Rated from 1 to 5, the scale represents the carpet’s ability to withstand extended wear. A carpet with a higher performance rating (such as 5 or 4) is one that will maintain its new appearance longer in various traffic conditions than one with a lower performance rating. A rating of 4.0 is considered outstanding. These carpets are recommended for heavy traffic locations, including family rooms. A rating of 2.5 to 4 is predicted to provide normal durability. These carpets can be used in most homes, if properly maintained. Carpets with rating below 2.5 should be considered for light to moderate traffic areas such as bedrooms.

These ratings do not take into account soiling, poor maintenance or other factors of use; just the change of texture related to matting and crushing that might occur from walking on it. For these reasons, it is not practical to associate years of wear with the performance ratings.

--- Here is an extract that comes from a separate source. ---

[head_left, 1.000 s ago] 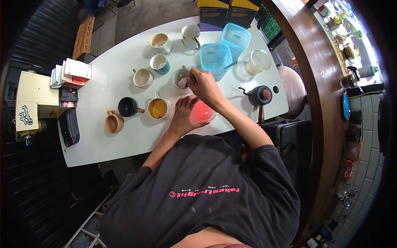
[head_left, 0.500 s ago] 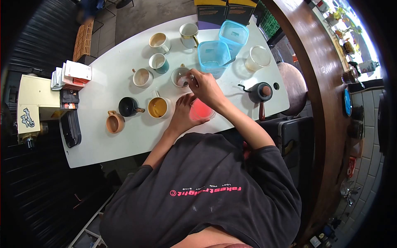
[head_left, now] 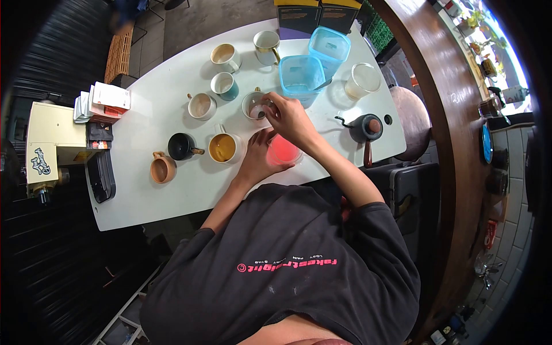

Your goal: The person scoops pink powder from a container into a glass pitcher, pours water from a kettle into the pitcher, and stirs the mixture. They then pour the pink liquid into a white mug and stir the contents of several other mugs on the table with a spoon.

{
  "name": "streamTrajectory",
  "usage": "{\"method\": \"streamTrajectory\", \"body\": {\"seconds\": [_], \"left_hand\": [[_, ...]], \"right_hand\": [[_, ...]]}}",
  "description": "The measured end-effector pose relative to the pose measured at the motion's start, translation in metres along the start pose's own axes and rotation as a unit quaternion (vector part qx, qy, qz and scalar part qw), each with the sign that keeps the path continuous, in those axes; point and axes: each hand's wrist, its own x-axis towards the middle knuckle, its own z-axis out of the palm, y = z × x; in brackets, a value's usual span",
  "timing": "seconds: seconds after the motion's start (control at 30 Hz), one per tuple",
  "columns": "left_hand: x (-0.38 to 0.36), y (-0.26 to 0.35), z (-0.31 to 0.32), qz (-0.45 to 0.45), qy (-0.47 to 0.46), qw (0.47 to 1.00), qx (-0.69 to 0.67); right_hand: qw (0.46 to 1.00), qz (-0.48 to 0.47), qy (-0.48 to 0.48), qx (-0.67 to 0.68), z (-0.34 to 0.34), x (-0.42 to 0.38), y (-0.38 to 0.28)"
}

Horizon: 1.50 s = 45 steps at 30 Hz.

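My left hand [head_left: 259,156] is wrapped round a clear container [head_left: 286,150] with pinkish-red contents, standing near the table's front edge. Above and beyond it, my right hand [head_left: 289,118] reaches over a pale mug [head_left: 251,102], its fingers pinched together at the mug's right rim. A small dark tip shows below those fingers, inside the mug; what it belongs to is hidden. To the left of my hands stands a white mug with yellow inside [head_left: 223,148]. A white-and-teal cup [head_left: 225,86] is just behind the pale mug.
Several mugs stand leftward, including a black mug [head_left: 181,146] and a terracotta mug [head_left: 163,168]. Two blue tubs [head_left: 302,76] and a clear glass [head_left: 363,80] stand at the back right. A black gooseneck kettle [head_left: 366,128] is right of my forearm.
The view has shifted slightly, so the table things sit a little further right. My right-hand fingers have moved slightly at the mug; my left hand keeps its hold.
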Motion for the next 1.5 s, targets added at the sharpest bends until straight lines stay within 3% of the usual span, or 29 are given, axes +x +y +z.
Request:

Not all manufacturers or retailers provide this numerical rating, but those who do believe it helps consumers make appropriate carpet selections for their homes. A large family with heavy foot traffic on stairs or hallways might want to choose carpet with a high rating. On the contrary, a small family looking for a carpet for a guest bedroom may wish to choose a carpet with a lower rating.

How the ratings were developed

The Texture Retention Rating Scales cover seven types of carpet: Saxony cut-pile, Berber loop, commercial loop (low profile), cut-pile commercial plush, commercial patterned loop, cut-pile shag, and tip-sheared (with a pattern). The appearance change in carpet is graded on a 5.0 to 1.0 scale, with 5.0 being the lowest degree of surface change and 1.0 the highest degree of surface change.

The reference scales continue to be evaluated by CRI’s Performance Standards Committee. This committee, which comprises carpet industry laboratory and testing experts, spent more than a year fine-tuning the current version of the scales. In addition to the Texture Retention Rating Scales, the test method CRI TM-101 covering the use of the scales is also important.